And what is behind the 22nd door of the blog advent calendar 2022 today? Sewing instructions for a colorful Christmas skirt that not only has the potential to be a last-minute outfit, but is also ideal as a last-minute gift for daughters, sisters, mums, nieces, etc. It doesn’t always have to be a funny “Ugly Xmas sweater”. I will provide you with the pattern for the skirt as a free PDF download.
Of course, such an outfit for Christmas apart from elegant glitter is something completely different. I associate it with wonderful childhood memories, because at Christmas everything was always colorful here.

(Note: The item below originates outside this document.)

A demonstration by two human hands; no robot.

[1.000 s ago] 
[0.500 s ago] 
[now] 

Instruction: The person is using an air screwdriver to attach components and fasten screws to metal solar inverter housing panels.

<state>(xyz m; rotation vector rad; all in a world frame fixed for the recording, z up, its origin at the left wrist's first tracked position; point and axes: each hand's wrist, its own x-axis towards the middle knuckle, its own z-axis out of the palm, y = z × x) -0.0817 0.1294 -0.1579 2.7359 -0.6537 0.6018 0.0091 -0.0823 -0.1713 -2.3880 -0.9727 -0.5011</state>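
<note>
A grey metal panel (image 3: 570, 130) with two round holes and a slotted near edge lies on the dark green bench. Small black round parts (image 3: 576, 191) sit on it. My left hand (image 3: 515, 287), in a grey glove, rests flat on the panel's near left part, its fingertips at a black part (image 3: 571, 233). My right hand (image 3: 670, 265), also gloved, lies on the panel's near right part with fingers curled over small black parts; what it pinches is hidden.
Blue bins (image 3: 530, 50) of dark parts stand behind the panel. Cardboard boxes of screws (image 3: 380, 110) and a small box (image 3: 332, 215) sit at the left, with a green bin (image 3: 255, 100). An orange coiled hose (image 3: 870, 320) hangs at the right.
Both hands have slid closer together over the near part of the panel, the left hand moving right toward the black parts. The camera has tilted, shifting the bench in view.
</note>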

The decoration of our Christmas tree included the most diverse colors and shapes. That was simply because we hung up all the Christmas tree decorations associated with fond memories. Be it a lovely present from the neighbour, a souvenir from the Advent market or something you have made yourself. And even if none of the colors were coordinated, as a child I always admired the colorful diversity. Nothing has actually changed in that regard to this day.
But now let’s start with our sewing instructions for a colorful Christmas skirt, which you can either sew with an elastic stitch on your sewing machine or with an overlock. But before you start sewing, read the instructions carefully.
material and accessories
- 1 – 1.5 m summer sweat “Ugly Christmas”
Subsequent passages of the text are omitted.